Start of Data section

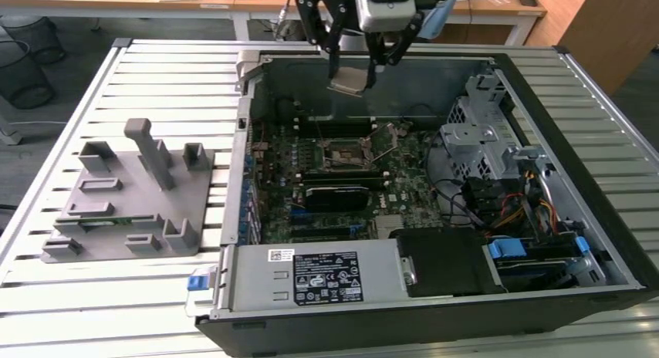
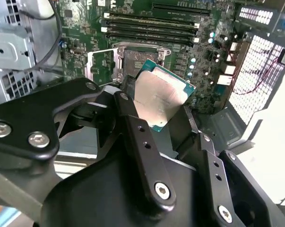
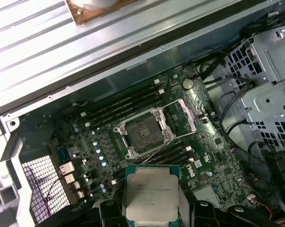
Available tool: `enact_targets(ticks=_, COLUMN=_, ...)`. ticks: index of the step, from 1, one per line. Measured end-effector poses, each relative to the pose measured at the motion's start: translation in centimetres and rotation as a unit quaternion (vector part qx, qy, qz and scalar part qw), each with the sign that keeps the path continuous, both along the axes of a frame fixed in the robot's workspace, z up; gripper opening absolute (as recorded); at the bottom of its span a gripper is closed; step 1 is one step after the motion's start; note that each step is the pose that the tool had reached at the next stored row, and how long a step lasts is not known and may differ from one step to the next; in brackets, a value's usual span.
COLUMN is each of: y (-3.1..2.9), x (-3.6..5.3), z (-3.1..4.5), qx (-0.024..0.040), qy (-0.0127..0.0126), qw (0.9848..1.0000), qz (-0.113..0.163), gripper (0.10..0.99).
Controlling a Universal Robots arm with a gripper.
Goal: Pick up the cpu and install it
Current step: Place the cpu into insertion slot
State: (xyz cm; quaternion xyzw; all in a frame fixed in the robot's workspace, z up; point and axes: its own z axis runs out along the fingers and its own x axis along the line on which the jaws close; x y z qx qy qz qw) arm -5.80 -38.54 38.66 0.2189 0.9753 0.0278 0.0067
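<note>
Slatted table (image 1: 113, 300) w/ grey fixture tray (image 1: 129, 211), open PC case (image 1: 433, 327)

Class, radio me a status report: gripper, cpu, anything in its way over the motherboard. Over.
Gripper shut on the cpu, held tilted above the motherboard. Socket open, bare, frame lifted. Nothing seen between cpu and socket.

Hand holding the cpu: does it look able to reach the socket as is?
Likely yes: the hand holds the cpu above the open case, the socket lies bare, frame swung open, nothing between them.
</note>
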Motion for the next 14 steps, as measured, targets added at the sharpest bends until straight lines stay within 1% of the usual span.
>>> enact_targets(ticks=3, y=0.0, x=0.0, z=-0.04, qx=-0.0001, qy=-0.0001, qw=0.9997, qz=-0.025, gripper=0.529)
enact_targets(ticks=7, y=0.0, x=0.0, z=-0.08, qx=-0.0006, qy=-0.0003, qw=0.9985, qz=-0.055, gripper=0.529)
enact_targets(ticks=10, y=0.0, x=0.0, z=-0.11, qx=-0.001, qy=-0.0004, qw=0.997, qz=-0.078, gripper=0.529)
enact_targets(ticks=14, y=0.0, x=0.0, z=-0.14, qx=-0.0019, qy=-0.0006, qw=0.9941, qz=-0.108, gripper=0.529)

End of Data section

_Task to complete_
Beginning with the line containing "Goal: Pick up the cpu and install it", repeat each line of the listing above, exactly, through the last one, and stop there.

_Exercise response_
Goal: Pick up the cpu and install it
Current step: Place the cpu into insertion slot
State: (xyz cm; quaternion xyzw; all in a frame fixed in the robot's workspace, z up; point and axes: its own z axis runs out along the fingers and its own x axis along the line on which the jaws close; x y z qx qy qz qw) arm -5.80 -38.54 38.66 0.2189 0.9753 0.0278 0.0067
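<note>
Slatted table (image 1: 113, 300) w/ grey fixture tray (image 1: 129, 211), open PC case (image 1: 433, 327)

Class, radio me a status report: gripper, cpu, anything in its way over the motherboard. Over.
Gripper shut on the cpu, held tilted above the motherboard. Socket open, bare, frame lifted. Nothing seen between cpu and socket.

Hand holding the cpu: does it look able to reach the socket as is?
Likely yes: the hand holds the cpu above the open case, the socket lies bare, frame swung open, nothing between them.
</note>
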Motion for the next 14 steps, as measured, targets added at the sharpest bends until straight lines stay within 1% of the usual span.
>>> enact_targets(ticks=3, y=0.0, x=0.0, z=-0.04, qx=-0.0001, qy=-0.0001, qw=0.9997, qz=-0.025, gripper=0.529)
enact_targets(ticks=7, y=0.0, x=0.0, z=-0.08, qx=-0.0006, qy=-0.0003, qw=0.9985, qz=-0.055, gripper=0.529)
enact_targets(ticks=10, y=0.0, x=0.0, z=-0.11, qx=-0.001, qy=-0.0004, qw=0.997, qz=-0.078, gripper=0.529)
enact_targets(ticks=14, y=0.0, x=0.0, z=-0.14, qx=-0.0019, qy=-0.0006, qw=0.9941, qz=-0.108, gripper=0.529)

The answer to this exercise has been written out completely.